I remember it vividly. She was sitting at the bar in the front window of the coffee shop, right by the door. I was in the parking lot when I first noticed her and had the privilege of admiring her as I walked in. Her dark hair was cropped just below her small chin. Her large dark eyes were daunting in such a perfect face. Her small, shapely mouth was an instant turn-on, coral pink lips that were naturally flirtatious. She was like a living Renaissance painting. I didn't understand how the whole world didn't stop to admire her. My stomach fluttered at the thought of being in the same room with her. Her delicious floral scent hit me as I walked through the front door. Coffee aromas quickly chased it away. A pity, really, but I was suddenly determined to get close to her so I could smell her again. The pandemic wasn't over, and social distancing was still encouraged, but I doubted anyone would confront a priest about it. I loved the authority of my black robe. I was disappointed that the angel in the window didn't notice me.

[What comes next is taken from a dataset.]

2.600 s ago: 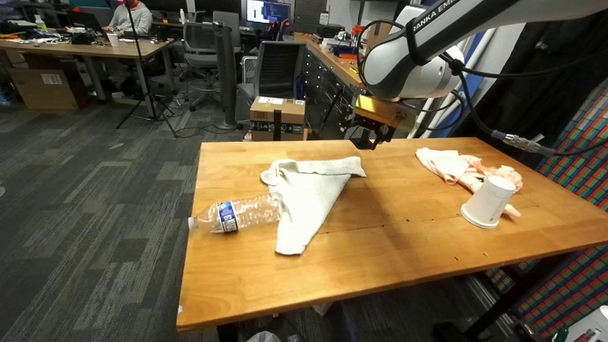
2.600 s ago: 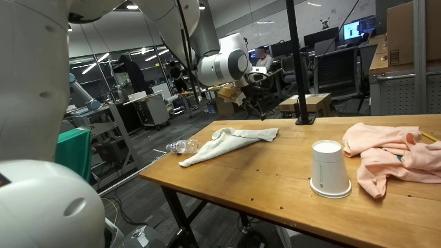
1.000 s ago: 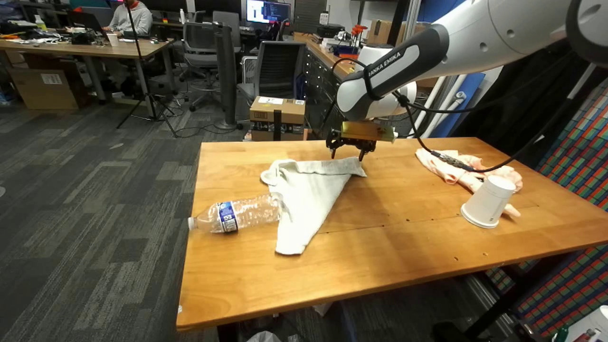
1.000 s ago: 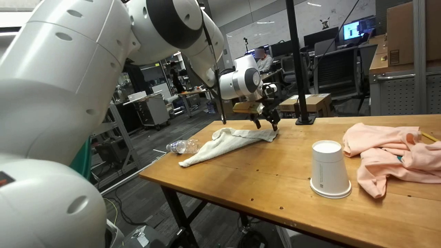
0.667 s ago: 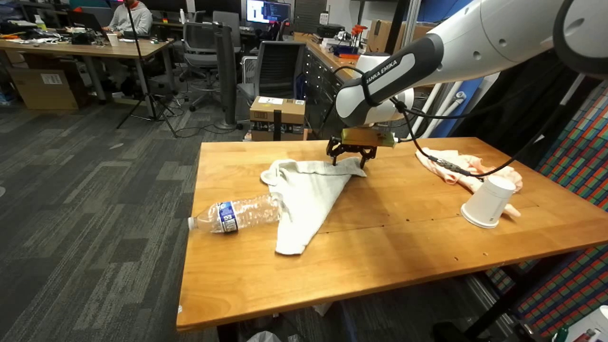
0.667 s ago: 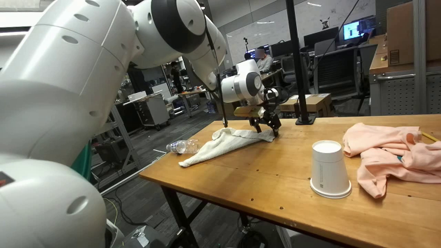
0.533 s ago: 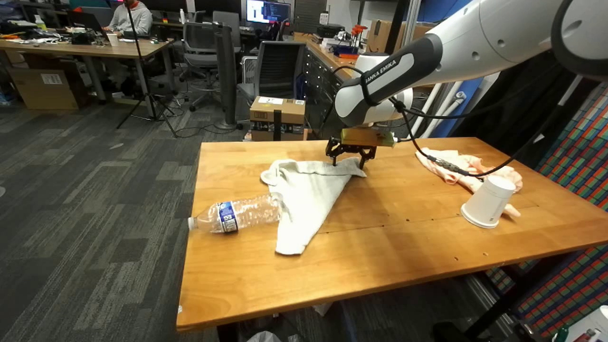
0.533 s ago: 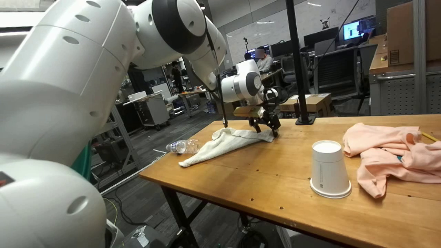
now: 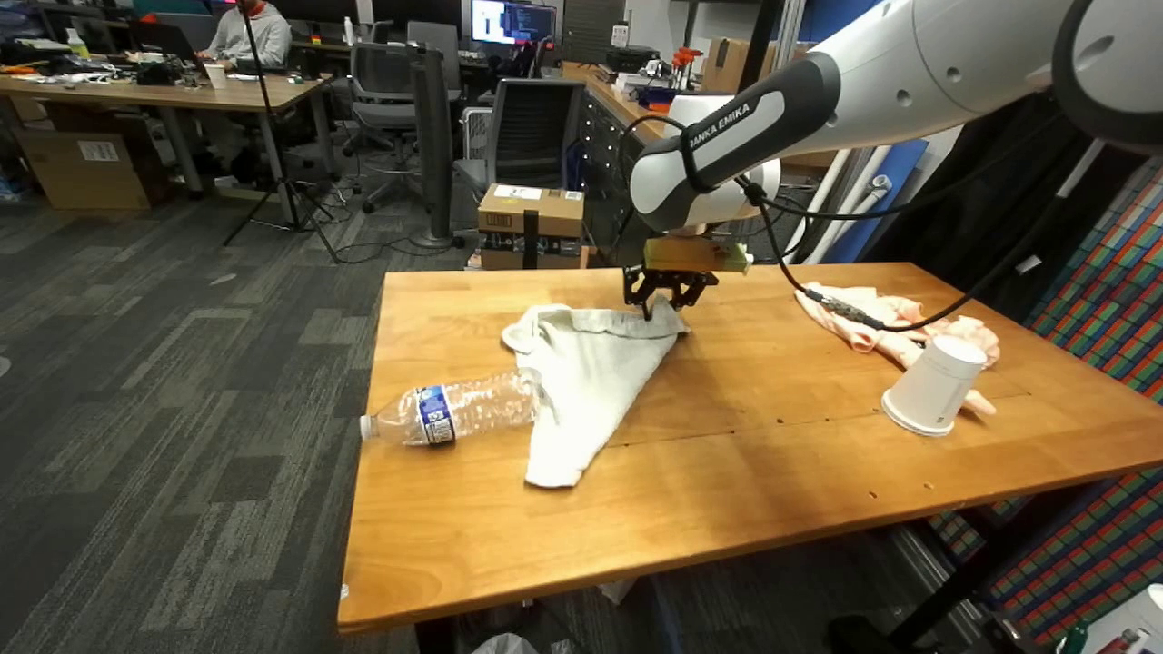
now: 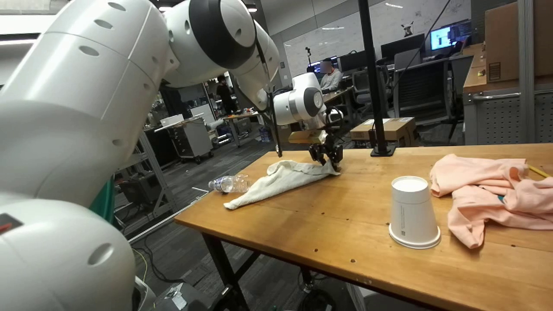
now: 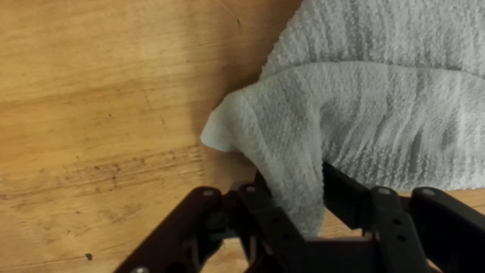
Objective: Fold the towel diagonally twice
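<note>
The white towel [image 9: 591, 391] lies on the wooden table in a rough triangle, with a folded-over band along its back edge, as both exterior views show. At its back corner, the one away from the bottle, my gripper [image 9: 661, 311] points down. In the wrist view a raised fold of the towel [image 11: 288, 151] runs up between the two fingers [image 11: 343, 193] and touches both, so the gripper is shut on it. The towel's small tip sticks out to one side of the grip. Cloth hides the fingertips there. In an exterior view the towel [image 10: 285, 185] rises slightly under the gripper [image 10: 329, 165].
A clear plastic bottle [image 9: 482, 404] lies on its side against the towel, its cap close to the table edge. An upside-down white cup [image 10: 414, 216] stands by a crumpled pink cloth [image 10: 475, 181]. A black post [image 10: 376, 99] rises from the table's back edge.
My gripper came down onto the towel's back corner with its fingers apart. Since then the fingers have drawn together, bunching the cloth up, and the corner has shifted slightly towards the bottle.
</note>
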Action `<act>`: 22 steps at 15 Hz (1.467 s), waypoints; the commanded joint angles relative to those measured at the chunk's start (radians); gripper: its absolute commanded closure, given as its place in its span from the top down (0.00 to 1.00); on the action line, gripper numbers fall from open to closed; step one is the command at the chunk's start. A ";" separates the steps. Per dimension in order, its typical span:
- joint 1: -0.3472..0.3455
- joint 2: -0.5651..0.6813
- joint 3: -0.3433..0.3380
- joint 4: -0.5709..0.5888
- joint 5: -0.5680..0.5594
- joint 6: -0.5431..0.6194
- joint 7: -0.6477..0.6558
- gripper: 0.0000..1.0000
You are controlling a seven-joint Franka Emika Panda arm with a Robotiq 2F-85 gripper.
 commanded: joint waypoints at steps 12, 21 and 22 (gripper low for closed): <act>0.094 -0.328 -0.039 -0.256 -0.116 0.007 0.122 0.02; 0.200 -0.580 0.022 -0.425 -0.362 -0.103 0.389 0.02; 0.207 -0.599 0.043 -0.435 -0.388 -0.127 0.417 0.02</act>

Hardly anyone was at the shop that chilly January morning, so I ordered my tall black and quietly sat down at the table right behind her. I could reach out and touch her if I wanted. I leaned back and looked around her arm to see what she was focused on. She was playing a game of chess on her laptop. I couldn't help smiling at such an interesting discovery. A beautiful young woman that played chess was a rarity. It announced she wasn't simple-minded. It made me admire her more. By God, she smelled good. I was ashamed of how my body reacted as I indulged in her scent. Then the guilt hit me. What was wrong with me? Had misery turned me into a creep? It had, and at that moment, I didn't care. That was the best cup of coffee of my life. Sitting close to her was a mini vacation. I enjoyed it as I stealthily admired her, wishing I had the nerve and the freedom to speak to her. She wasn't wearing a ring, which was a great sign, but I did wear a ring.
My God, what had I done to myself? The misery I had allowed to pile up was making me question my morals and my life focus. Had I delayed marriage for a few more years, perhaps I could have met the angel and become a part of her life. It was so unfair. She was like a secret fantasy that came to life before my eyes, and I had to suppress my overwhelming desire to reach out and touch her. God had to be punishing me for my discontent to place someone so tempting within arm's reach. My life would crumble if I did anything to endanger my hard-earned position in the church. I needed to be respected if I wanted to get paid. My family's livelihood was in the parishioners' hands. I wouldn't dare do anything to compromise that.